Lu H, He X, Wang Q, Zheng D, Han Y, Yang W, Liu T - Mol Med Rep (2015)

Bottom Line: The addition of exogenous microRNA let‑7 resulted in an increased expression level of mature microRNA let‑7b, while the expression of CCND1 and CDK4 was reduced.Epidermal stem cells transfected with microRNA let‑7b were arrested in the G2/M phase and the percentage of cells in S‑phase was significantly reduced.In conclusion, let‑7b expression results in upregulation of the cell cycle-related proteins, CCND1 and CDK4, resulting in the excessive proliferation that leads to the formation of hypertrophic anal papillae.

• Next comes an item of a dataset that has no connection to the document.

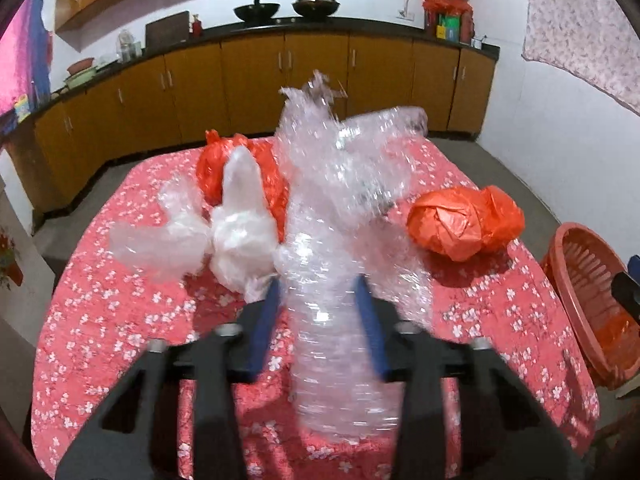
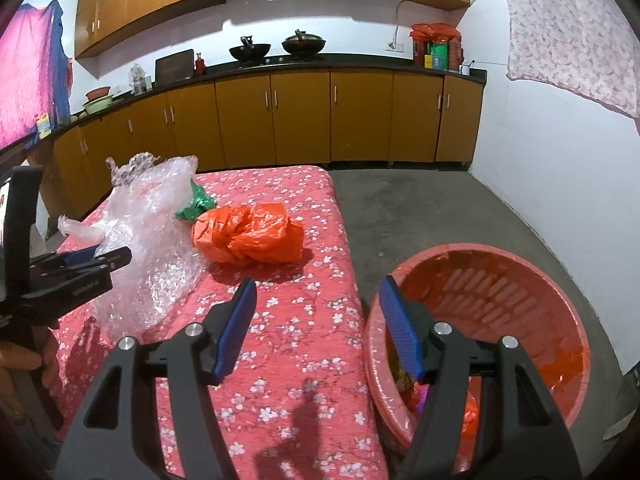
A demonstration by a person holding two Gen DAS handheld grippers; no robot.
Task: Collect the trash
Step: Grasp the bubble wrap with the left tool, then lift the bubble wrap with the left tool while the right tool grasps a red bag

View Article: PubMed Central - PubMed

Affiliation: Department of Anorectal Dermatology, Shuguang Hospital, Shanghai University of Traditional Chinese Medicine, Shanghai 201203, P.R. China.

ABSTRACT
The present study investigated the role of epidermal stem cell-expressed microRNA let-7b in the pathogenesis of hypertrophied anal papillae. Hypertrophied anal papillae were examined for the presence of epidermal stem cells. Epidermal stem cells were identified using flow cytometry and immunofluorescent staining for the cell surface markers, integrin α6 and integrin β1 subunits. Expression levels of microRNA let‑7b in α6+/β1+and α6‑/β1‑cells were compared using reverse transcription‑quantitative polymerase chain reaction and northern blotting. Lentivirus‑mediated expression of microRNA let‑7b in epidermal stem cells was utilized in order to study the effects of this microRNA on the cell cycle proteins, cyclin D1 (CCND1) and cyclin‑dependent kinase 4 (CDK4). MicroRNA let‑7b‑overexpressing cells were examined using flow cytometry, in order to determine the effects of the microRNA on cell cycle progression. α6+/β1+epidermal stem cells were identified in hypertrophic anal papillae. Following isolation and enrichment of the α6+/β1+population, these cells were found to have a rapid rate of proliferation in vitro. The expression of cell cycle‑related proteins was elevated in this population, compared with that in α6‑/β1‑cells. The expression of microRNA let‑7b in α6+/β1+epidermal stem cells was significantly lower than that in α6‑/β1‑cells. Two microRNA let‑7b target genes, CCND1 and CDK4, were found to be upregulated in α6+/β1+cells. When the exogenous precursor, microRNA let‑7, was overexpressed in α6+/β1+ epidermal stem cells, the cell proliferation rate was significantly lower than that in cells expressing microRNA let‑7 containing a mutated seed sequence. The addition of exogenous microRNA let‑7 resulted in an increased expression level of mature microRNA let‑7b, while the expression of CCND1 and CDK4 was reduced. Epidermal stem cells transfected with microRNA let‑7b were arrested in the G2/M phase and the percentage of cells in S‑phase was significantly reduced. In conclusion, let‑7b expression results in upregulation of the cell cycle-related proteins, CCND1 and CDK4, resulting in the excessive proliferation that leads to the formation of hypertrophic anal papillae.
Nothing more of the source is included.